Avec la réunification de RFF et SNCF au sein d’un groupe public, le Gouvernement tire la leçon de l’échec de cette séparation, en donnant les moyens au service public de faire face aux grandes mutations du transport. Les usagers et les salariés de la SNCF en seront les gagnants. Les premiers bénéficieront d’une meilleure qualité de service. Les seconds verront leur statut garanti.

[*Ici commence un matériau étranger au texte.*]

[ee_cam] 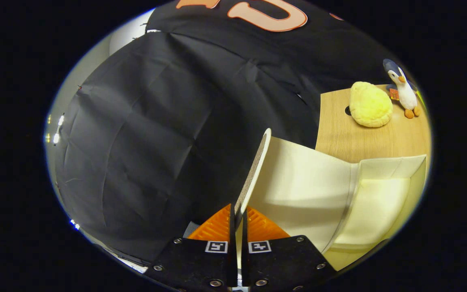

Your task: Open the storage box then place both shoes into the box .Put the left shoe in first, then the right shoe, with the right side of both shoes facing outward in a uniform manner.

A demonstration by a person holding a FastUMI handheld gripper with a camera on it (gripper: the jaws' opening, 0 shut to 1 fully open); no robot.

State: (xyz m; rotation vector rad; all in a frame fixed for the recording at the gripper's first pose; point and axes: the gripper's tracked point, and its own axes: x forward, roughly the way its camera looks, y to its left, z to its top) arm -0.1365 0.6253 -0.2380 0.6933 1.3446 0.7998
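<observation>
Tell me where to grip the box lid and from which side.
Grip the lid by its thin free edge, coming edge-on from the front, one finger on each face. It stands raised above the open box, and the gripper is already shut on that edge.

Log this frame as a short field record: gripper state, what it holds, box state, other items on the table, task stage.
gripper: hand-held gripper, fingers closed on the lid's edge
held item: box lid, swung up, seen edge-on
storage box: open, cream interior, no shoe seen in the visible part
table: wooden, beyond the box
other items: yellow plush and penguin toy side by side on the table
task stage: opening the box; shoes not yet placed
</observation>
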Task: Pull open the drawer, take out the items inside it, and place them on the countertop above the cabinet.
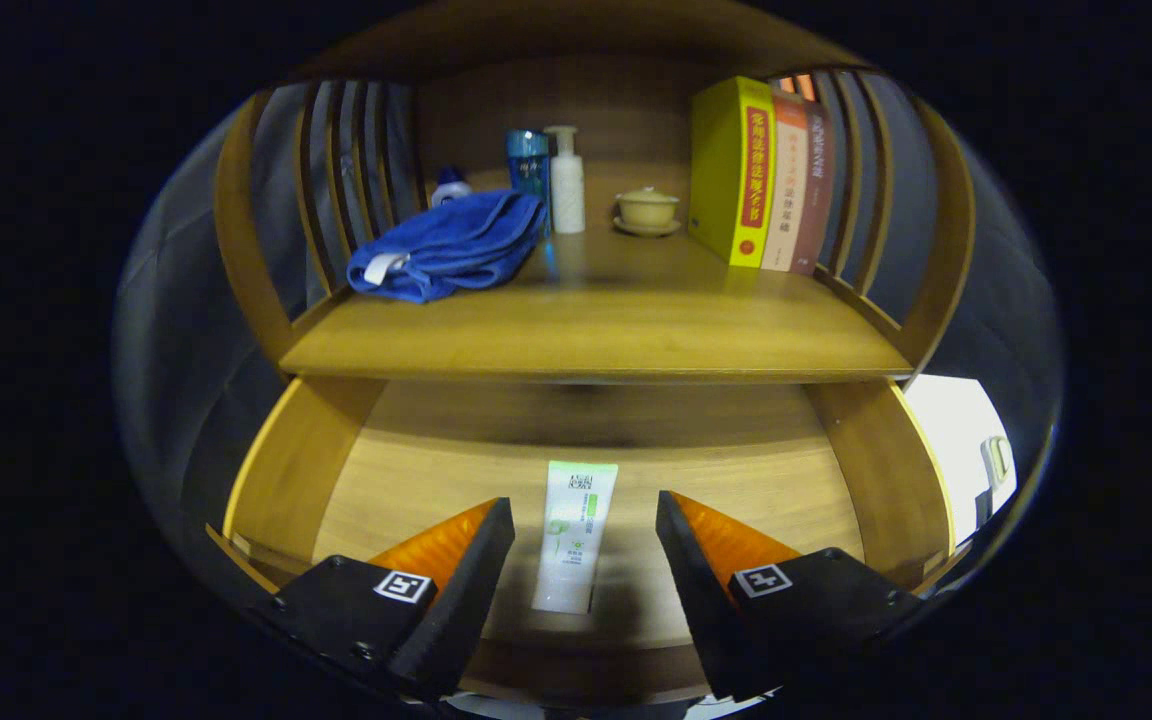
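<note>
One open drawer (286, 470) sits below the table (596, 330), which carries three books (761, 175), one blue towel (451, 245), two bottles (566, 180) and one cup (647, 208). One tube (576, 535) lies in the drawer between the gripper (584, 525)'s level, spread jaws, untouched.

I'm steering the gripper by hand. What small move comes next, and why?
Probably lower the gripper straight down and close on the tube: the drawer is already open, and the tube lies lengthwise between the open fingers, untouched.

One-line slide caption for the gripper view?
Open gripper straddles a tube lying in the pulled-out drawer, below the countertop.
</note>
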A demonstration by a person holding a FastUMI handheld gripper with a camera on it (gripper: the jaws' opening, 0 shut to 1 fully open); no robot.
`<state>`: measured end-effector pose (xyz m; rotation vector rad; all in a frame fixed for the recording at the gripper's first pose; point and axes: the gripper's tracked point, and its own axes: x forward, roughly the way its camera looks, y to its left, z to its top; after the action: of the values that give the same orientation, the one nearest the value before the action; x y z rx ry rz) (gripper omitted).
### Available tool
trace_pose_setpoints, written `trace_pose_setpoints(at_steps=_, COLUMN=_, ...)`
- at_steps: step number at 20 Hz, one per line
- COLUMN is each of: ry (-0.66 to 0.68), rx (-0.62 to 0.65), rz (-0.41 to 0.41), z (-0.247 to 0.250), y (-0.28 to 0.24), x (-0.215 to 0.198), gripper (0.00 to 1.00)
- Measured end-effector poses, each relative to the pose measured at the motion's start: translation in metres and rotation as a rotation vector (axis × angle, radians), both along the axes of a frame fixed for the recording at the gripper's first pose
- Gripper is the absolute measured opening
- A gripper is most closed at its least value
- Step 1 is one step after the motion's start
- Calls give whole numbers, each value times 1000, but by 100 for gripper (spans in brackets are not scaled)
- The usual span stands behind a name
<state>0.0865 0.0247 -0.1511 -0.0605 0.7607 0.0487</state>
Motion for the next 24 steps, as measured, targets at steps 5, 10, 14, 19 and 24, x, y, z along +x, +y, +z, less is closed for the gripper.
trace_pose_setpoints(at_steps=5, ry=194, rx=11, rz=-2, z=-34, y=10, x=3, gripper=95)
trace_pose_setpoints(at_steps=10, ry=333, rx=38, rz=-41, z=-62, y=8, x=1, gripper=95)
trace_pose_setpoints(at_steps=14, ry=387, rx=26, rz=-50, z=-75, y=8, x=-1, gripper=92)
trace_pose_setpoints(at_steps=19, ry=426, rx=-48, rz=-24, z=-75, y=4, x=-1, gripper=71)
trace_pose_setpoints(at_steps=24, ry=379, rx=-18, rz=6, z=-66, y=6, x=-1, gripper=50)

RFF, c’est aujourd’hui une gestion dispersée, mal coordonnée avec la SNCF qui exploite le réseau. Or, il est impératif de remettre sur pied un réseau défectueux (retards quotidiens, avaries de matériel) et de reconnecter les deux hémisphères du réseau ferroviaire. C’est pourquoi la réforme rétablit la connexion entre ceux qui font rouler les trains et ceux qui entretiennent les voies. Ce regroupement permet un pilotage stratégique unique, une cohérence économique et une politique de ressources humaines unifiée pour l’ensemble du groupe.
Le statut du personnel, quant à lui, n’est aucunement remis en question. Le projet de loi pose un cadre social commun à tous les travailleurs de la branche ferroviaire, notamment sur les exigences de sécurité et de continuité de service public. Une mesure d’homogénéisation de la durée de travail est mise en place pour tous les salariés des autres entreprises utilisatrices du réseau. Ces avancées sociales seront entérinées par les partenaires sociaux dans la négociation de la nouvelle convention de branche. Le renforcement des normes sociales prévient également tout risque de concurrence déloyale et de dumping social. C’est le gage d’une sécurisation de l’emploi pour l’avenir et d’une garantie apportée aux travailleurs.
Pour toutes ces raisons, j’ai voté, ce mardi 24 juin, en faveur du projet de loi portant réforme ferroviaire, comme la majorité de mes collègues députés.